• Problem details
Look for the word "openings" in the entries below, then copy every line that has it.

• Data for this task

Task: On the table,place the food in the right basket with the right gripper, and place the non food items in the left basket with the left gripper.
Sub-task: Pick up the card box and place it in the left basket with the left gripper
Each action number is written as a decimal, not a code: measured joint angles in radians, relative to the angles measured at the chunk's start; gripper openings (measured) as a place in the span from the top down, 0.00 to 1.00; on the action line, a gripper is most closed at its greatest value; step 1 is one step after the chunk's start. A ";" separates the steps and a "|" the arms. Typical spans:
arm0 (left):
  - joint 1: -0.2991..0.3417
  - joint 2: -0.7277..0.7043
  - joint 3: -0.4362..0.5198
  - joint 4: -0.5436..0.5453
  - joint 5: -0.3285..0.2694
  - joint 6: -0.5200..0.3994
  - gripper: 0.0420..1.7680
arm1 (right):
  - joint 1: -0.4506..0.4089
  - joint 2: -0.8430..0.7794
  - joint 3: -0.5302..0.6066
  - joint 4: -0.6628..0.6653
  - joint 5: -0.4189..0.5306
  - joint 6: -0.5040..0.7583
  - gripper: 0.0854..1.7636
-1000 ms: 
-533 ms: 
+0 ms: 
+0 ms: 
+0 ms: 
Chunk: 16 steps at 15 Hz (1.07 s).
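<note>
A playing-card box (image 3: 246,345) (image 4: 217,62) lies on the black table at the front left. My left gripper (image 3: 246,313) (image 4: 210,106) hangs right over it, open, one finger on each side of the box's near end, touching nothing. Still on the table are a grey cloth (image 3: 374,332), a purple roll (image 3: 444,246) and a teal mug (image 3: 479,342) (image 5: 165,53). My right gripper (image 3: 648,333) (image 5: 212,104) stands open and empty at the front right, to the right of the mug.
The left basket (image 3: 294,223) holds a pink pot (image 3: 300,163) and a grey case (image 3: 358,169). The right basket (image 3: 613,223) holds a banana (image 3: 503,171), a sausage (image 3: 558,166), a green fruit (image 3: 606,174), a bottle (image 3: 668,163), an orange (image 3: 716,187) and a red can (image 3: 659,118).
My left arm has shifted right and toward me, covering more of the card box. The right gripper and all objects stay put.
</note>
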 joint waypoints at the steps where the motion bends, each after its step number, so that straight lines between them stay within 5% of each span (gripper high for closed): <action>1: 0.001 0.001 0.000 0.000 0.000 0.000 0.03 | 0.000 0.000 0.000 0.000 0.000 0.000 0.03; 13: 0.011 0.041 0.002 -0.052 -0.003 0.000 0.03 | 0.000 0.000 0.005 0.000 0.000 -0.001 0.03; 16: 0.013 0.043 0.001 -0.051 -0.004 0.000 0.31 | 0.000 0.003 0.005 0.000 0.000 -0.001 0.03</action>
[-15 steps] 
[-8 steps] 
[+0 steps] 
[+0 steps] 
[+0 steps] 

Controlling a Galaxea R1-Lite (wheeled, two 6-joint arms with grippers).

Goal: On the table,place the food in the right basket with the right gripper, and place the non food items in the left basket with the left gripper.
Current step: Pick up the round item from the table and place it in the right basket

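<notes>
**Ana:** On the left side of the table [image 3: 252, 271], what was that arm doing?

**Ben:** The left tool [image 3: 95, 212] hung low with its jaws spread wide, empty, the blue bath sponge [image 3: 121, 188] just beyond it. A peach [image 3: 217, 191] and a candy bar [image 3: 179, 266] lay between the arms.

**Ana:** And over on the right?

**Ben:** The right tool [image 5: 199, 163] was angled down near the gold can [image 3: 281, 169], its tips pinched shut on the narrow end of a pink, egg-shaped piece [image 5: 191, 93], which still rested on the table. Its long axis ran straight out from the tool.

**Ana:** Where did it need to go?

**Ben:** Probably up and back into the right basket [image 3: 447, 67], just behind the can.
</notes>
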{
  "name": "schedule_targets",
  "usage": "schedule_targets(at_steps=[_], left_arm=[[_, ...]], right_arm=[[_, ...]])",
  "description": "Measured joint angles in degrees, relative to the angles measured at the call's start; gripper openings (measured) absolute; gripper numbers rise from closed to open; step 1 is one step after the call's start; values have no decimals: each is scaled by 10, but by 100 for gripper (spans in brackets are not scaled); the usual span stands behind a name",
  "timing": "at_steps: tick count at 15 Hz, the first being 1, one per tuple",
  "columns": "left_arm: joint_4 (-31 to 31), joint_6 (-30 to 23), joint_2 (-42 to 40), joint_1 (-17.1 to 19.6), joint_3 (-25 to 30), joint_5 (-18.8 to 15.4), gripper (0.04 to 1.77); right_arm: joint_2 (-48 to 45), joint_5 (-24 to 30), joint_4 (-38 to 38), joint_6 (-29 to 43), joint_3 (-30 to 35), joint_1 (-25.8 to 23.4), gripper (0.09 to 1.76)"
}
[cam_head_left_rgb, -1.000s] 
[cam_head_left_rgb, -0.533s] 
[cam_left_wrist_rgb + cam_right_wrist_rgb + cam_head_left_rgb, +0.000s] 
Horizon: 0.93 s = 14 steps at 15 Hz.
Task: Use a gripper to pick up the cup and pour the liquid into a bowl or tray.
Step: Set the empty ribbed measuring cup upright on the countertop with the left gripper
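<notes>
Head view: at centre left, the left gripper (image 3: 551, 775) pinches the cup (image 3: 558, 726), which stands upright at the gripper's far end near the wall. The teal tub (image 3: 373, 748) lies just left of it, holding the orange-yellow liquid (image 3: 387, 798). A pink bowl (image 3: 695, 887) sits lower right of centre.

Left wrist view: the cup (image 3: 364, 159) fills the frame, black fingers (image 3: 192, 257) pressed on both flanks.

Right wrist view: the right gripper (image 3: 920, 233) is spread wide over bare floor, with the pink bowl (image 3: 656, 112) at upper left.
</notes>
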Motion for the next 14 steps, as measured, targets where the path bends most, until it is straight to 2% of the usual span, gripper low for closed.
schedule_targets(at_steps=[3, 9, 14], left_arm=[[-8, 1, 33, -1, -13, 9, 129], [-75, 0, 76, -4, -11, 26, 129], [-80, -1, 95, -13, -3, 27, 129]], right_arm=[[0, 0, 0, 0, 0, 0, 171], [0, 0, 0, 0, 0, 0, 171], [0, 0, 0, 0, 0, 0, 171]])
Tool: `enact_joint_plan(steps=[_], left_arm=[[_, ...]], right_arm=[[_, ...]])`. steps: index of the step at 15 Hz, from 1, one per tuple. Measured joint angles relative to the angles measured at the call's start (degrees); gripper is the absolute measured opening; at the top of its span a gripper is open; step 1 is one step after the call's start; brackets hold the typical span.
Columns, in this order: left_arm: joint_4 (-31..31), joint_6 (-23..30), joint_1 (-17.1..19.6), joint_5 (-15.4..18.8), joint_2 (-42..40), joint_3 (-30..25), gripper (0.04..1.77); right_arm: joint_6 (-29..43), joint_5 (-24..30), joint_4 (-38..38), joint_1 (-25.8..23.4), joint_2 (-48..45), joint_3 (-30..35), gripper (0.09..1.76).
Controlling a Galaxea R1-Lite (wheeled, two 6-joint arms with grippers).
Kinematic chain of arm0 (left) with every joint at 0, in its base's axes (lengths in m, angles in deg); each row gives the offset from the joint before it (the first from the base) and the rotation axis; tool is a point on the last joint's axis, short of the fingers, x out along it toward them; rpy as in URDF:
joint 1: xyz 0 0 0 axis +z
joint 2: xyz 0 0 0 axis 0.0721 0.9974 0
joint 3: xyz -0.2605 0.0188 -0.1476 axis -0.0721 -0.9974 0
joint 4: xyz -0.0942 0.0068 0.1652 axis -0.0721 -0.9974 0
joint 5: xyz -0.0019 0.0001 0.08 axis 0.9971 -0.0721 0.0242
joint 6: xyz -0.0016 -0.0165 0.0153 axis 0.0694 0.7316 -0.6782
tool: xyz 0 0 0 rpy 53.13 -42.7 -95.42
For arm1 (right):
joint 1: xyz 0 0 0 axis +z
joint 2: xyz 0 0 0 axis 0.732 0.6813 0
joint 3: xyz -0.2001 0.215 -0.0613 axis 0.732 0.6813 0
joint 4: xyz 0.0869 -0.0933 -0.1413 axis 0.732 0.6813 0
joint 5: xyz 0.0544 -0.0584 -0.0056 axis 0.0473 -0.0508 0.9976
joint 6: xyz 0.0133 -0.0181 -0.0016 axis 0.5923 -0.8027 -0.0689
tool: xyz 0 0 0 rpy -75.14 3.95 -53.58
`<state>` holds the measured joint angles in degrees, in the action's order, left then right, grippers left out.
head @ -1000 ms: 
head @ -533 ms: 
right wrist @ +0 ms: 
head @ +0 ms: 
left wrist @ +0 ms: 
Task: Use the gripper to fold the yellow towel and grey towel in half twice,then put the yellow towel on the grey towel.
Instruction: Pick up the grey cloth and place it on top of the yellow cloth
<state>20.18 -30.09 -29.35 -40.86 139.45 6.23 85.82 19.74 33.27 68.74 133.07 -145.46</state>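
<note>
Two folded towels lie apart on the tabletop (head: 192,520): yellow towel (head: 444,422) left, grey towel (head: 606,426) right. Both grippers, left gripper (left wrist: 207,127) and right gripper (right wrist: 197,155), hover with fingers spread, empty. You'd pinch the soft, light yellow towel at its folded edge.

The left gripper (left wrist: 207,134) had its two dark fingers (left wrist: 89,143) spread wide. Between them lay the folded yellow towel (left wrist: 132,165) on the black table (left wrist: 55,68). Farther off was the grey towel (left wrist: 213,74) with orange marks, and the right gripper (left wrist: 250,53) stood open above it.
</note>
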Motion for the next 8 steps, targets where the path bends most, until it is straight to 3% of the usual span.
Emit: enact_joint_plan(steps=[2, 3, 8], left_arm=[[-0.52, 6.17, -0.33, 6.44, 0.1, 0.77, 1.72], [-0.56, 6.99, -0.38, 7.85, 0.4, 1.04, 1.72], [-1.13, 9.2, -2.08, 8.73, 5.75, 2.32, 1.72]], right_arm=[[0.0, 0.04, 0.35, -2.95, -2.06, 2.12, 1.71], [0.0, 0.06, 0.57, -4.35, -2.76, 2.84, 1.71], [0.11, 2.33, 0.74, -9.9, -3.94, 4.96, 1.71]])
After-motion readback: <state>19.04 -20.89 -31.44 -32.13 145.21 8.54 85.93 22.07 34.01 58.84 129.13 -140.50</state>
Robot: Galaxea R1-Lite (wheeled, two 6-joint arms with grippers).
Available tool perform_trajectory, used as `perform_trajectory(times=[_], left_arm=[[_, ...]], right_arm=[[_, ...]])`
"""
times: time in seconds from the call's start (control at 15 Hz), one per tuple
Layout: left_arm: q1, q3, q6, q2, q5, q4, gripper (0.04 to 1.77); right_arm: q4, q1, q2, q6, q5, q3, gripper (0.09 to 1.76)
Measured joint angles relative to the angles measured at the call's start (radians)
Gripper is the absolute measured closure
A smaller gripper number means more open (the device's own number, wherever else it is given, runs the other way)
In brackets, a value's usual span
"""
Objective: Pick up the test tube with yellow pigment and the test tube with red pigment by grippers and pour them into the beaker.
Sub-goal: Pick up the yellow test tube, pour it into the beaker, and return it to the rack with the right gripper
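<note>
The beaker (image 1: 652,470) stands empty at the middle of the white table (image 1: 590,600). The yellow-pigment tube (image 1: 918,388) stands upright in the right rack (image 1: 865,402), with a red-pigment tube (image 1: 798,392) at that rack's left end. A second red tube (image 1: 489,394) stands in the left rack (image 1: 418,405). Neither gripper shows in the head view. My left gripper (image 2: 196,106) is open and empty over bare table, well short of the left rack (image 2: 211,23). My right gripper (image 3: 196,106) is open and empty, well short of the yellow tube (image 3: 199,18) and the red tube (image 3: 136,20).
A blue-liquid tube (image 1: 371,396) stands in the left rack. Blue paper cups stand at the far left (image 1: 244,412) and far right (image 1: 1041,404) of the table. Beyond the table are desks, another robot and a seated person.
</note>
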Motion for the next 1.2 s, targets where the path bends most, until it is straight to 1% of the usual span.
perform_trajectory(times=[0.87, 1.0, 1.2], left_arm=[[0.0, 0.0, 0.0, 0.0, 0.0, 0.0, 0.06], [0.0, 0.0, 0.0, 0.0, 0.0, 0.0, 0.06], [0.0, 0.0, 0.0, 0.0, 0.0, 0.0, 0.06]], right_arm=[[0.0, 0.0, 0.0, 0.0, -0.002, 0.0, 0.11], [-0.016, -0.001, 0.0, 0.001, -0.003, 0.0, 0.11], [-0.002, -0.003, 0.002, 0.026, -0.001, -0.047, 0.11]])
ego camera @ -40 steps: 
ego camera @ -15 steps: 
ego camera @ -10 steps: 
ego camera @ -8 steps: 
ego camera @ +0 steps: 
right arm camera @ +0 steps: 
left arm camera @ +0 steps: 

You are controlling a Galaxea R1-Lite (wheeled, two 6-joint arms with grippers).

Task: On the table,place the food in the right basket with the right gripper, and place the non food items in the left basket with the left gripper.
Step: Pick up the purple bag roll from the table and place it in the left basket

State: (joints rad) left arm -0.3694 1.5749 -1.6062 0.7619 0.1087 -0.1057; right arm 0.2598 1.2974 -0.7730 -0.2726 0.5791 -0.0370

• Answer
Each action number is written as a decimal, not a code: measured joint angles in radians, relative to the angles measured at the chunk's start; gripper openings (measured) as a place in the span from the top down, 0.00 to 1.00; on the action line, a gripper is most closed at its greatest value; step 1 is one step after the chunk's start. A ";" separates the steps and a "|" the arms. Typical spans:
  "description": "Measured joint angles in degrees, relative to the angles measured at the call's start; gripper openings (measured) absolute; gripper numbers rise from closed to open; step 1 is one step after the call's start; values have no decimals: each is scaled by 10, but by 100 for gripper (spans in brackets are not scaled); the usual span stands behind a name",

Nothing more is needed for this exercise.